**EXERCISE DIRECTIONS:** Repeat every entry word for word. Images do not belong in the copy.

**GIVEN DATA:**
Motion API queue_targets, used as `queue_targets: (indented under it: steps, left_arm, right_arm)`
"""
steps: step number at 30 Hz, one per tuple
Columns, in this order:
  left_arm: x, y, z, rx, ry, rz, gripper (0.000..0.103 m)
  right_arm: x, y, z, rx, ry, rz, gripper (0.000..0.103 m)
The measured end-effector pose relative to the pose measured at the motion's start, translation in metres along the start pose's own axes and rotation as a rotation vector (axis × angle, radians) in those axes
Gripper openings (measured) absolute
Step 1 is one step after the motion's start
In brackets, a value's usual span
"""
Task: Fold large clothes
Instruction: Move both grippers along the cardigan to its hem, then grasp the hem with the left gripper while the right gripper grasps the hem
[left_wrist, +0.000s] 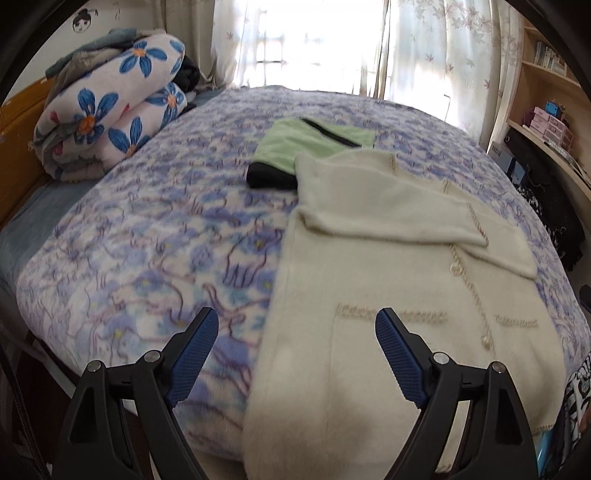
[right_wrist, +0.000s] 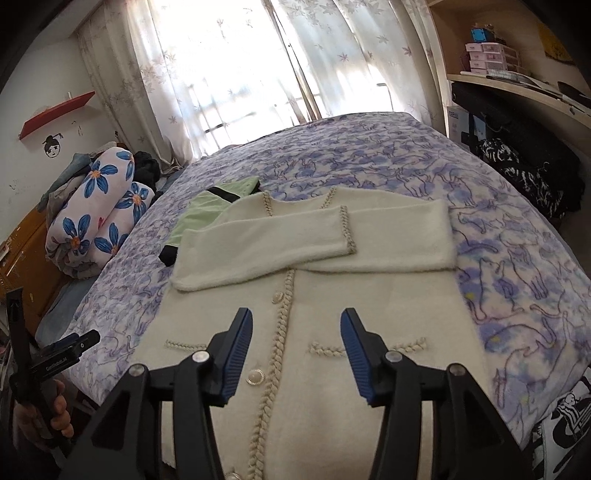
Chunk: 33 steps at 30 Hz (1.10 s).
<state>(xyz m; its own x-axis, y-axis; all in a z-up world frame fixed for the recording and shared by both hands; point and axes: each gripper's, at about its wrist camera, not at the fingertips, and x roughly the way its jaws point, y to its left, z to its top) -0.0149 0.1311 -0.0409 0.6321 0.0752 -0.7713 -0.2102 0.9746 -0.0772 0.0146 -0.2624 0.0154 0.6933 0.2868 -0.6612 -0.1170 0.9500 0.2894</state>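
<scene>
Cream cardigan (right_wrist: 295, 314) is lying flat on the bed (right_wrist: 498, 258), sleeves crossed over the chest, hem nearest. Left gripper (left_wrist: 295, 332) and right gripper (right_wrist: 295, 332) are both hovering spread, holding nothing. Risk: lifting the hem is prob. dragging the loose sleeves (right_wrist: 266, 236) out of fold, esp. w/ uneven pull.

Home bedroom. Bed (right_wrist: 406, 155) with purple floral cover fills the middle; rolled flower-print quilt (left_wrist: 110, 118) at far left against a wooden headboard (left_wrist: 18, 147). Sheer leaf-print curtains (right_wrist: 221, 66) over a bright window at far end. Wooden shelves (right_wrist: 517, 85) on right with small pink drawer boxes (right_wrist: 487, 59); cartoon face sticker (right_wrist: 51, 147) on left wall.
</scene>
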Motion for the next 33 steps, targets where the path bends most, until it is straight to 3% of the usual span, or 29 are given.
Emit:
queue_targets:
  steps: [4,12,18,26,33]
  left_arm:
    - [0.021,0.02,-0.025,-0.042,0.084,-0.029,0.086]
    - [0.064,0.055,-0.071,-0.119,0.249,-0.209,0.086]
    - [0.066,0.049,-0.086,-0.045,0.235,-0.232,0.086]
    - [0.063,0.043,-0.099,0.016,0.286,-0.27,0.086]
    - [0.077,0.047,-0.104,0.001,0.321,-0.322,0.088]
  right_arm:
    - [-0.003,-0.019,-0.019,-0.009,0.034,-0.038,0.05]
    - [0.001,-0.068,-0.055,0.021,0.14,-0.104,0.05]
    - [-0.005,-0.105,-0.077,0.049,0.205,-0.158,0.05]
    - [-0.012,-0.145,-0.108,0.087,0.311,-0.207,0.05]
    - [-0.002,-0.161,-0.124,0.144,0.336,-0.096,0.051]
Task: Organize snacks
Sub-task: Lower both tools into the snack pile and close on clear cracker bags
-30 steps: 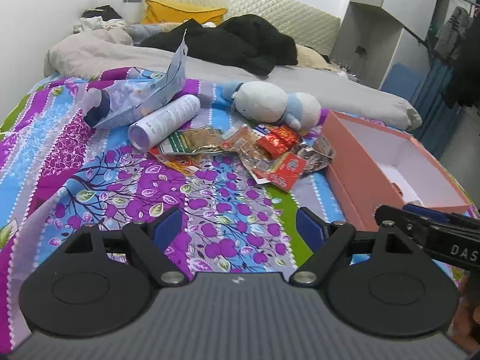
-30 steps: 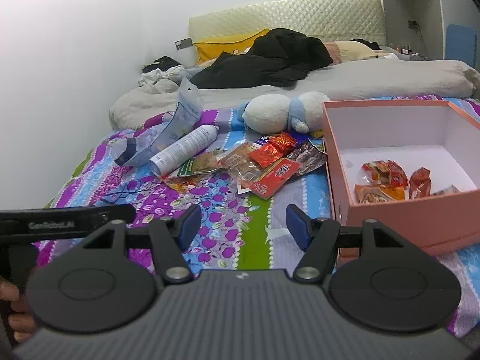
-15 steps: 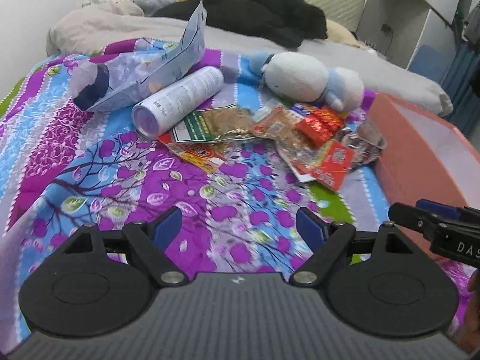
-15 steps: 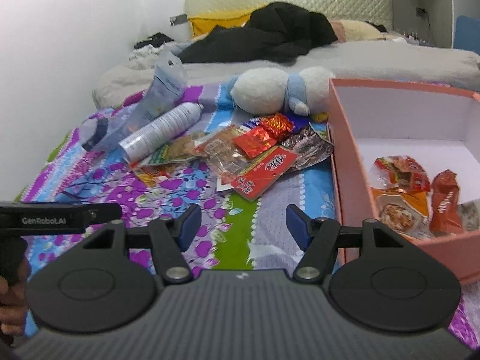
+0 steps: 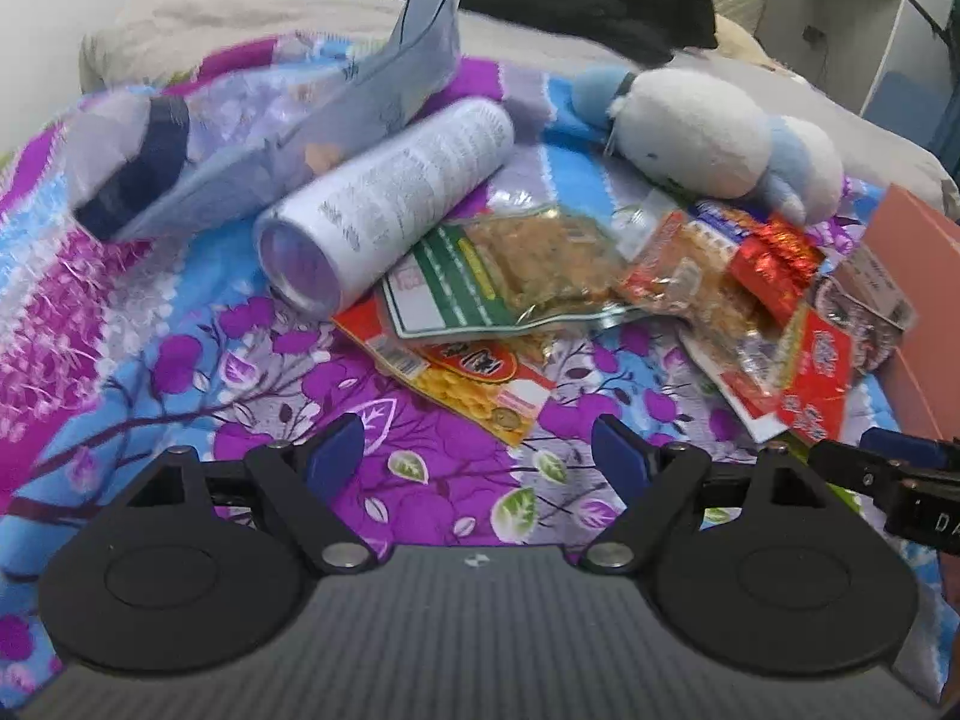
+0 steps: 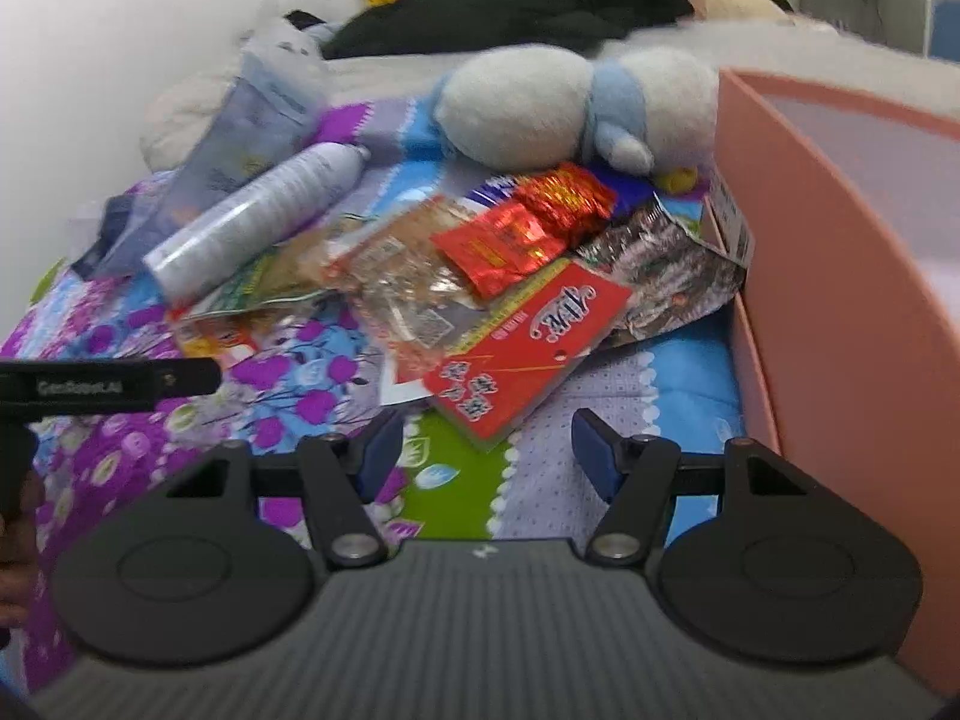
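Purple, blue and green floral quilted bedspread (image 5: pixel 180 372) carries the heap of crinkled foil and plastic snack packets (image 5: pixel 600 288), lying flat and overlapping just beside the salmon-pink cardboard box (image 6: pixel 840 276). Flat red rectangular packet with white lettering (image 6: pixel 528 348) lies nearest that box, its long axis diagonal, one corner pointing toward the right gripper (image 6: pixel 480 450). Green-and-clear packet of brown pieces (image 5: pixel 510 270) lies farther from the box, long axis running toward it. White cylindrical printed can (image 5: pixel 384 204) lies on its side farther still, its flat end facing the left gripper (image 5: pixel 480 450). White-and-blue plush toy (image 6: pixel 576 102) rests against the box's far corner. Both grippers stand spread, nothing between the blue pads.
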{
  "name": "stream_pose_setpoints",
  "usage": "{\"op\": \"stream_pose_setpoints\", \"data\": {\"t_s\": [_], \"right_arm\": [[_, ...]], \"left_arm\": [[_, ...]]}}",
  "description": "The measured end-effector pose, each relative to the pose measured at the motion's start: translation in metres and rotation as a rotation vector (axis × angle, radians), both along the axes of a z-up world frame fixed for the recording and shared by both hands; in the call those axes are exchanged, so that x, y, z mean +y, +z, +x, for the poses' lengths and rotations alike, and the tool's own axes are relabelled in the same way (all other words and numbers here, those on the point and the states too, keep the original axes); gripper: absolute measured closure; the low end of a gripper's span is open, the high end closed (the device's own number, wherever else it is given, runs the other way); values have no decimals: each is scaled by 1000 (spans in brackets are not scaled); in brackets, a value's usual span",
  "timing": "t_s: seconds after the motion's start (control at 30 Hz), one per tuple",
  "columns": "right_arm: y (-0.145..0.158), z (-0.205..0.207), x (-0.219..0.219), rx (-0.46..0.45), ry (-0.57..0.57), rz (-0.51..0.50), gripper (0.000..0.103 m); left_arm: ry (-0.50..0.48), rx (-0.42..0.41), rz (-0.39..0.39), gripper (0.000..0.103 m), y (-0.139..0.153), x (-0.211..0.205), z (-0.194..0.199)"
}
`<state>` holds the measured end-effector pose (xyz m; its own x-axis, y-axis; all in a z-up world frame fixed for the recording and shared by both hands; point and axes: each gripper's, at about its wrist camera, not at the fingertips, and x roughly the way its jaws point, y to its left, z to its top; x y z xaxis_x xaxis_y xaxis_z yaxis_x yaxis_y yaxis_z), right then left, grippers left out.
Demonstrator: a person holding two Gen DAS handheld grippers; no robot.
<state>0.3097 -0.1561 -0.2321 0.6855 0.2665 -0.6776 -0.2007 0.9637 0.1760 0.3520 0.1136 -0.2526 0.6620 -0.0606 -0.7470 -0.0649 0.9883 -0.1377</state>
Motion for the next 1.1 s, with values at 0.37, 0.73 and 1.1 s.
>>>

**ANSWER TO THE PROBLEM:**
Motion API queue_targets, used as `queue_targets: (indented under it: steps, left_arm, right_arm)`
"""
steps: step number at 30 Hz, one per tuple
Columns, in this order:
  left_arm: x, y, z, rx, ry, rz, gripper (0.000..0.103 m)
  right_arm: x, y, z, rx, ry, rz, gripper (0.000..0.103 m)
The measured end-effector pose relative to the pose measured at the motion's start, translation in metres along the start pose's own axes and rotation as a rotation vector (axis × angle, radians) in those axes
Gripper openings (measured) absolute
Step 1 is one step after the motion's start
In brackets, a value's usual span
"""
Task: Fold large clothes
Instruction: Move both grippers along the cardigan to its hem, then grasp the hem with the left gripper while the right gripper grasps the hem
[left_wrist, +0.000s] 
[right_wrist, +0.000s] 
Chunk: 33 steps at 30 Hz (1.10 s).
<state>(xyz m; its own x-axis, y-axis; all in a z-up world frame fixed for the recording and shared by both hands; point and axes: each gripper's, at about its wrist camera, not at the fingertips, and x roughly the way its jaws point, y to its left, z to its top) -0.0149 0.1311 -0.0409 0.6321 0.0752 -0.7713 -0.2102 0.9746 -0.0772 0.0146 -0.2624 0.0154 0.6933 0.2868 -0.6612 -0.1170 0.9500 0.2894</state>
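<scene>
Cream cardigan (right_wrist: 295, 314) is lying flat on the bed (right_wrist: 498, 258), sleeves crossed over the chest, hem nearest. Left gripper (left_wrist: 295, 332) and right gripper (right_wrist: 295, 332) are both hovering spread, holding nothing. Risk: lifting the hem is prob. dragging the loose sleeves (right_wrist: 266, 236) out of fold, esp. w/ uneven pull.

Home bedroom. Bed (right_wrist: 406, 155) with purple floral cover fills the middle; rolled flower-print quilt (left_wrist: 110, 118) at far left against a wooden headboard (left_wrist: 18, 147). Sheer leaf-print curtains (right_wrist: 221, 66) over a bright window at far end. Wooden shelves (right_wrist: 517, 85) on right with small pink drawer boxes (right_wrist: 487, 59); cartoon face sticker (right_wrist: 51, 147) on left wall.
</scene>
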Motion for the next 33 steps, targets where the path bends most, until it is straight to 3% of the usual span, or 29 are given.
Emit:
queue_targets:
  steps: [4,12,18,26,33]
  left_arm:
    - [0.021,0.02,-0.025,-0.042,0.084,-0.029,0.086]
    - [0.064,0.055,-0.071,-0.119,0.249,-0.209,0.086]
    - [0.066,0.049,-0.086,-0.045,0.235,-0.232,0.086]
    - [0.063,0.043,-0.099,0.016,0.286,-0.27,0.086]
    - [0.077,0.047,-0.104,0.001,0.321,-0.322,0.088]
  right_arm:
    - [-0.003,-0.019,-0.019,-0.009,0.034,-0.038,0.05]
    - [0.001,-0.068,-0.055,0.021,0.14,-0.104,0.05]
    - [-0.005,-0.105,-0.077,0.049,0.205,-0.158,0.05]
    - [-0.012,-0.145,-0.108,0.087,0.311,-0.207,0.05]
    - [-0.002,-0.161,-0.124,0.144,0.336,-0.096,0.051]
Task: Organize snacks
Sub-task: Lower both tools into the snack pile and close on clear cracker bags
-30 steps: 
-30 steps: 
-15 steps: 
-15 steps: 
+0 steps: 
+0 steps: 
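Purple, blue and green floral quilted bedspread (image 5: pixel 180 372) carries the heap of crinkled foil and plastic snack packets (image 5: pixel 600 288), lying flat and overlapping just beside the salmon-pink cardboard box (image 6: pixel 840 276). Flat red rectangular packet with white lettering (image 6: pixel 528 348) lies nearest that box, its long axis diagonal, one corner pointing toward the right gripper (image 6: pixel 480 450). Green-and-clear packet of brown pieces (image 5: pixel 510 270) lies farther from the box, long axis running toward it. White cylindrical printed can (image 5: pixel 384 204) lies on its side farther still, its flat end facing the left gripper (image 5: pixel 480 450). White-and-blue plush toy (image 6: pixel 576 102) rests against the box's far corner. Both grippers stand spread, nothing between the blue pads.
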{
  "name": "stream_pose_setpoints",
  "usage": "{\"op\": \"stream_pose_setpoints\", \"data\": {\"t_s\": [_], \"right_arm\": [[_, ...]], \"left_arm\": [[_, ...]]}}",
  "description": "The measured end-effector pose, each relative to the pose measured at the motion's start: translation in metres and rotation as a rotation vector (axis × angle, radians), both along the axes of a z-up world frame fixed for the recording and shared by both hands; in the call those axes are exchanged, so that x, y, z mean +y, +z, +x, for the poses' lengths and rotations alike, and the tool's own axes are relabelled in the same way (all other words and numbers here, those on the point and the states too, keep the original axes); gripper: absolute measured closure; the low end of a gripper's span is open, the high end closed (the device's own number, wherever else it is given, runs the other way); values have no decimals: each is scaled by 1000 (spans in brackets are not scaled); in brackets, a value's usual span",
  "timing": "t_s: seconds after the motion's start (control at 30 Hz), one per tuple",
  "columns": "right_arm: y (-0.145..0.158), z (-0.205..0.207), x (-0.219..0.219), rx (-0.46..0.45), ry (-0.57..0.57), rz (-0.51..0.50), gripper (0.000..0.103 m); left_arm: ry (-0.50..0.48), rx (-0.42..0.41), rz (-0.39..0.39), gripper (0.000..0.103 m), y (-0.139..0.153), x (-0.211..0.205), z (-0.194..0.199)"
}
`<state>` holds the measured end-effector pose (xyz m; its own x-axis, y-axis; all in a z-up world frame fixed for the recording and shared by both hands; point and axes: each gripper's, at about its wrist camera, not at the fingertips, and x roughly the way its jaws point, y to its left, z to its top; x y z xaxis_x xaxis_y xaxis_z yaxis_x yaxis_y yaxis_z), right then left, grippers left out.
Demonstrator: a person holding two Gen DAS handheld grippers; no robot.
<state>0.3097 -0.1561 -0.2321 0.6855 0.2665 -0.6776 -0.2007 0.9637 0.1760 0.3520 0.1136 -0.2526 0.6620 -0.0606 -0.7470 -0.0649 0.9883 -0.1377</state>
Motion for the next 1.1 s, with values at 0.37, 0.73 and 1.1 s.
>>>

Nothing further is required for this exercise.